What is being asked –
Locate the lines of the listing below that hold "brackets", then copy each of them.

Dataset excerpt –

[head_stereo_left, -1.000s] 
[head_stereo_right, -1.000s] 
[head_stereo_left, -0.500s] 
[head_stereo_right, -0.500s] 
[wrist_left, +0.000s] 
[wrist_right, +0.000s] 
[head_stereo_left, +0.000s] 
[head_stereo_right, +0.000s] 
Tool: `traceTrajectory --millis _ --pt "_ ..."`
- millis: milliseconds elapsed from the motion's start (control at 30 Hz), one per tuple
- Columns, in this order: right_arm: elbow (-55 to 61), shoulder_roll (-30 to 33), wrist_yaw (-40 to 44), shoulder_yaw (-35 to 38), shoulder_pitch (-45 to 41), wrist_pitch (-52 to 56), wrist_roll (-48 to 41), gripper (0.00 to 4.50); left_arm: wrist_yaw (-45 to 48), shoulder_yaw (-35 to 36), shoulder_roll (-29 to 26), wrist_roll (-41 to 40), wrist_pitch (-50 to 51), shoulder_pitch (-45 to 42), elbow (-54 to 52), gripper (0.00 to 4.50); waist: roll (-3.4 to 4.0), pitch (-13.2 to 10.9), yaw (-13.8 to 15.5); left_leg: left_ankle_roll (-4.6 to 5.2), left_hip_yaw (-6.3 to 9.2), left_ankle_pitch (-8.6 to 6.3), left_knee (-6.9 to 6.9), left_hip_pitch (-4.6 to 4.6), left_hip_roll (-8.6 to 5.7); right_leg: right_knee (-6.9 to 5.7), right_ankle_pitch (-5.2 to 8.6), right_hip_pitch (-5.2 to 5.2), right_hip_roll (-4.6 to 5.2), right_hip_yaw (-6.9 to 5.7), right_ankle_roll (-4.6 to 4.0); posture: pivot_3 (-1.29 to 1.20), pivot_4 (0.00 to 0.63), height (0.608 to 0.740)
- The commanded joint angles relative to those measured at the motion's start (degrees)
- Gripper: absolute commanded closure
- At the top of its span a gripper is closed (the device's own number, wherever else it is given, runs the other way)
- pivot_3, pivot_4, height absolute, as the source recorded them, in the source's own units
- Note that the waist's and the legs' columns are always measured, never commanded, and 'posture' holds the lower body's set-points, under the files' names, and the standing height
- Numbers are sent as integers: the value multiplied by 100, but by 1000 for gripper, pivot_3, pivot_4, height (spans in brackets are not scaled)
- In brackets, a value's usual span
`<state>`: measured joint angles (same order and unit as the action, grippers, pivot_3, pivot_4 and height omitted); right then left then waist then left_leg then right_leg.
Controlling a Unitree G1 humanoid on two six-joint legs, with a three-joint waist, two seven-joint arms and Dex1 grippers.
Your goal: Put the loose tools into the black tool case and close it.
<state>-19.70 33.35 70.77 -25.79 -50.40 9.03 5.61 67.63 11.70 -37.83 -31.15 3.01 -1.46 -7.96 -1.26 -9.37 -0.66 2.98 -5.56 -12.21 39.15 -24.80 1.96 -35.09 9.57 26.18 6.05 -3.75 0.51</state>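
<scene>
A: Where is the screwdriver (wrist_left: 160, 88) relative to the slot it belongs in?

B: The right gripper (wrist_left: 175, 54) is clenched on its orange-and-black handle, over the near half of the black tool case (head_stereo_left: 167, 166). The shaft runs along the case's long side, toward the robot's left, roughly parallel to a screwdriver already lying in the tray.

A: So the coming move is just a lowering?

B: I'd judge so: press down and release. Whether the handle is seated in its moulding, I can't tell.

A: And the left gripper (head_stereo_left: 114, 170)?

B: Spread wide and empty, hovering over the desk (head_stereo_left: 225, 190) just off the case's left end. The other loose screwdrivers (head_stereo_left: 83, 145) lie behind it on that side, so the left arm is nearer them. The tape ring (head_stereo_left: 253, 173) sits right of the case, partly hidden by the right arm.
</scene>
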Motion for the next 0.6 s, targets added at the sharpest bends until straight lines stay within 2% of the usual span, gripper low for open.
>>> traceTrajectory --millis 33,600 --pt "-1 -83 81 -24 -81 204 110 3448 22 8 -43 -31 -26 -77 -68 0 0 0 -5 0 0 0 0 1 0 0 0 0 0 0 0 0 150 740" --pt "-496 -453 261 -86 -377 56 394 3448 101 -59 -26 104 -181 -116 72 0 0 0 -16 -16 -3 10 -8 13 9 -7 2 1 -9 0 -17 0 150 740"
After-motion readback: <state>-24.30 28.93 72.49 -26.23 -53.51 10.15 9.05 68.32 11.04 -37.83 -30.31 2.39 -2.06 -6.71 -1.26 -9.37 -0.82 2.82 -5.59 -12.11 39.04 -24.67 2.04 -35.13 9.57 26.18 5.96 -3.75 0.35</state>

Reply –
- Numbers are sent as integers: the value multiplied by 100, but by 1000 for gripper, pivot_3, pivot_4, height (spans in brackets are not scaled)
- In brackets, a value's usual span

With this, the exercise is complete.